Em comunicado, o Chega/Açores diz que o Incentivo À Natalidade “representaria um apoio até 1.500 euros por cada nascimento, tendo especial destaque nas zonas mais despovoadas do arquipélago”.

Esta foi “uma das propostas apresentadas pelo Chega e inscrita no Plano e Orçamento do Governo Regional dos Açores para 2022, para ser implementada este ano”, mas que, “até agora, ainda não foi sequer regulamentada”, lê-se na nota.

Com base numa resposta do executivo a um requerimento do partido sobre a “demora” na implementação da medida, o deputado José Pacheco conclui que “o Governo Regional não pretende implementar a medida que foi acordada com o Chega no âmbito do acordo de incidência parlamentar”.

“Parece-me que o Governo [Regional] não tem intenções de colocar em prática esta medida que poderia ajudar a combater o despovoamento que se faz sentir já em algumas ilhas do arquipélago”, salienta o parlamentar, citado no comunicado.

O Chega refere ainda que o Governo Regional indicou, em resposta a um requerimento do partido, que “até ao término do ano em curso, as medidas previstas nos documentos orçamentais podem ser implementadas”.

Também de acordo com o Chega, o executivo Regional garante que “assume o aumento da natalidade como objetivo central das políticas públicas regionais”, tendo já concretizado medidas fomentadoras da natalidade, e assegura “que pretende criar outras medidas de apoio à natalidade”.
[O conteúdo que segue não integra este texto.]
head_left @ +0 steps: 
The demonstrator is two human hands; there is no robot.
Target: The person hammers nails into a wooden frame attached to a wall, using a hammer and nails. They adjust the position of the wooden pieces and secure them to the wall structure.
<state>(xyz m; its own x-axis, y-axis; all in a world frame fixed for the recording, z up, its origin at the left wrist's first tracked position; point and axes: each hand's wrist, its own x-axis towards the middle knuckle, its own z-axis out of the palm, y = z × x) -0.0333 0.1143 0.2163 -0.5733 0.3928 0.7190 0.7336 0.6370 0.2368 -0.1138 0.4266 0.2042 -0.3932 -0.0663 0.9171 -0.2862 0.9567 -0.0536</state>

O executivo açoriano ressalva, contudo, que as medidas “exigem reflexão e ponderação, respeitando na íntegra princípios de justiça e equidade social”, indica ainda o Chega.

Porém, esta resposta do Governo Regional “não satisfaz” o deputado único do Chega no parlamento dos Açores que recorda que o apoio à natalidade foi acordado entre o partido e o executivo açoriano.

“Se não concordavam, que não a aceitassem e não a tivessem incluído no Orçamento. A partir do momento, em que é aceite e inscrita no Orçamento, não a implementarem é uma deslealdade para com os açorianos”, lamenta.

A 30 de abril, no congresso regional do partido, José Pacheco avisou que Governo Regional (PSD/CDS-PP/PPM) “anda daqui para fora” se não mudar a forma de gerir a região, perdendo o apoio do Chega na votação do orçamento para 2023, que deve acontecer em novembro.